Runtime‑Checkable Protocols and TypeVars

Overloads can require that an argument implements a runtime‑checkable protocol. The dispatcher only treats protocols with _is_runtime_protocol = True as valid. TypeVars and ParamSpecs are supported with constraints and bounds. If a TypeVar has constraints, any matching constraint passes; if it has a bound, the bound is checked. Otherwise, it is treated as unconstrained.

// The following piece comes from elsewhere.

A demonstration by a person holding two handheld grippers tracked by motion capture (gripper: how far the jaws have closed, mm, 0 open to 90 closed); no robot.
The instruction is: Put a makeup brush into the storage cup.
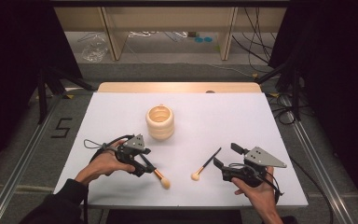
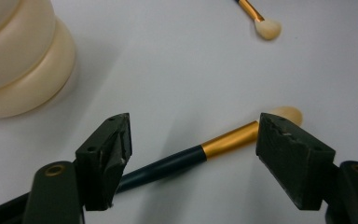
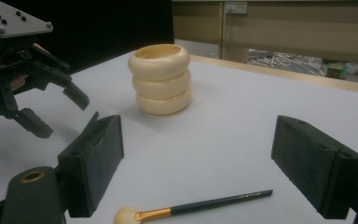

Partial Type Hints and Missing Parameters

WizeDispatchernow supports defining overloads with only partial type hints. If an overload omits a parameter entirely (including *args or **kwargs), its expected type and default value are inherited from the fallback function.

Example

def concat(a: Any, b: Any, c: str = "default") -> str:
    return f"default - {a}{b}{c}"

@dispatch.concat
def _a(a: int, b: int) -> str:
    return f"_a - {a + b}{c}"  # c from fallback

@dispatch.concat(b=float)
def _b(c: int = 3) -> str:
    return f"_b - {a}{b + c}"  # a from fallback

@dispatch.concat(str, c=bool)
def _c(b: bool) -> str:
    return f"_c - {a}{b and c}"  # a from fallback

Here:

  • _a receives c from fallback default "default".
  • _b receives a from fallback (type Any).
  • _c matches only when c is bool, no default.

This makes it easier to register concise overloads without repeating all parameters from the fallback function.